Danıştay 13.Dairesinin anılan kararı ise; Danıştay İdari Dava Daireleri Kurulu’nun 24.05.2012 tarih ve…sayılı kararı ile “Davacı şirketin ürettiği elektriği serbest tüketicilere sattığı ve perakende satış hizmet tarifesinin Kwh üzerinden alınmasına ilişkin kuralın “Serbest tüketiciler” yönünden hukuka aykırı olduğu iddiasında bulunduğunun anlaşıldığı, bu durumda davacının dava konusu işlemlerin iptali isteminin “serbest tüketiciler”e yönelik olduğu dikkate alındığından, Daire kararının da “serbest tüketiciler”le sınırlı olarak uygulanacağı belirtilerek onanmıştır.
İptal kararları, iptali istenen tasarrufu ve ona bağlı işlemleri yapıldıkları tarihten itibaren ortadan kaldırır, geçmişe etkilidir, işlem hiç yapılmamış gibi hüküm ve sonuç doğurur, işlemden önceki hukuki duruma dönülür ve genel etkilidir.

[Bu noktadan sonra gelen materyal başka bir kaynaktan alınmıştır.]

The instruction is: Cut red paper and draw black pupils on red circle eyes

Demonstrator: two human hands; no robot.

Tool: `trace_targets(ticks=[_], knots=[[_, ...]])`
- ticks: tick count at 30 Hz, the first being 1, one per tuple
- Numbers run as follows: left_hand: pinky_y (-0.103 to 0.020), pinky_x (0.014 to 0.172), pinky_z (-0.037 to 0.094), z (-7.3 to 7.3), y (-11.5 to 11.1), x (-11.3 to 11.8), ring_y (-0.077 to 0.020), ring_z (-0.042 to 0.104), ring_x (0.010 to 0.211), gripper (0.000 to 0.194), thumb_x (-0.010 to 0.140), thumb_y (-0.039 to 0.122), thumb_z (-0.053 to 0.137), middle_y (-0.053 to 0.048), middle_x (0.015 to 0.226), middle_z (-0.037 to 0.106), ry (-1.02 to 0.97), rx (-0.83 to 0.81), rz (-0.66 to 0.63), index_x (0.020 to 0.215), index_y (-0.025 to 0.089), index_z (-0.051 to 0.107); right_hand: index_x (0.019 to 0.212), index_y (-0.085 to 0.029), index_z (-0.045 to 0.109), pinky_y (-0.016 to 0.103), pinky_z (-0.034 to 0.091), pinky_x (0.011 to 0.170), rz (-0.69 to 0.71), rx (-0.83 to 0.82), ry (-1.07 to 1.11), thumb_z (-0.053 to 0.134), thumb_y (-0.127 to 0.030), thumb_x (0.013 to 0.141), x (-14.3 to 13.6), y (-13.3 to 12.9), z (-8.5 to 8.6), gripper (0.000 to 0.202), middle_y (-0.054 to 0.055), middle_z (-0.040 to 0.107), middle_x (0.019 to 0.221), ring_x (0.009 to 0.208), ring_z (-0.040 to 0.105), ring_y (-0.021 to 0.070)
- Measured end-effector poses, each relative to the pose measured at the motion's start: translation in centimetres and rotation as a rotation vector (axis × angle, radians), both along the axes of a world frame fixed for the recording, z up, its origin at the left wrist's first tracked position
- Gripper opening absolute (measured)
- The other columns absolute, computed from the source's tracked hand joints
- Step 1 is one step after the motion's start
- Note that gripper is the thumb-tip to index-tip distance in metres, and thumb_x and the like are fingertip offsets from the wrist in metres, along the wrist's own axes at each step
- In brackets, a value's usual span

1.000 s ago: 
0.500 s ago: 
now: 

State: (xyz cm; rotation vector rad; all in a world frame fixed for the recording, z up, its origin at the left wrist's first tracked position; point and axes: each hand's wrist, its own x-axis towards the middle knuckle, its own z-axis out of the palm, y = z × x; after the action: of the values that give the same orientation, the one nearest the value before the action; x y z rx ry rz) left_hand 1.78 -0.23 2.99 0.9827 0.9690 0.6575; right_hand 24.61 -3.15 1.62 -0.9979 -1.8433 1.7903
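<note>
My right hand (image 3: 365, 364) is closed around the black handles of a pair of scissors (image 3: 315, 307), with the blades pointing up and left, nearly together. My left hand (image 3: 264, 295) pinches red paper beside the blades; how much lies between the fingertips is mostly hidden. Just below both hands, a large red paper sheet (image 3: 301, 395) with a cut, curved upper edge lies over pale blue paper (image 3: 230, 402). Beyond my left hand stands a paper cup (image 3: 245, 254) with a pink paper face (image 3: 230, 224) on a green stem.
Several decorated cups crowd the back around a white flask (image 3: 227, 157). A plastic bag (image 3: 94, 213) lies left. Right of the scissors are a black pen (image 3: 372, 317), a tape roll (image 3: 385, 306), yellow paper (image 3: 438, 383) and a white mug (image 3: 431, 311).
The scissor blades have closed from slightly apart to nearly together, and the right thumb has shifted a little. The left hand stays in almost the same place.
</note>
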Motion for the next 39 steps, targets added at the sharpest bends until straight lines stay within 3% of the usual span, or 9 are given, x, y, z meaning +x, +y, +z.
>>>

Yargılama sırasında görüşüne başvurulan bilirkişi heyeti 25/07/2017 tarihli raporunda; “Davacının serbest tüketici olduğu, 2006 Eylül-2010 Aralık dönemleri arasında kendisinden nisbi olarak tahsil edilen PSH bedellerinin davalı tarafından iade edilmesi gerektiği, yapılan hesaplama neticesinde, 12.687,48 TL PSH bedelinin dava tarihinden, 111.271,48 TL PSH bedelinin ise ıslah tarihinden itibaren 6183 sayılı Kanunun 51 maddesi gereği işleyecek faizi ile birlikte davalıdan tahsilinin gerektiği ” bildirilmiştir.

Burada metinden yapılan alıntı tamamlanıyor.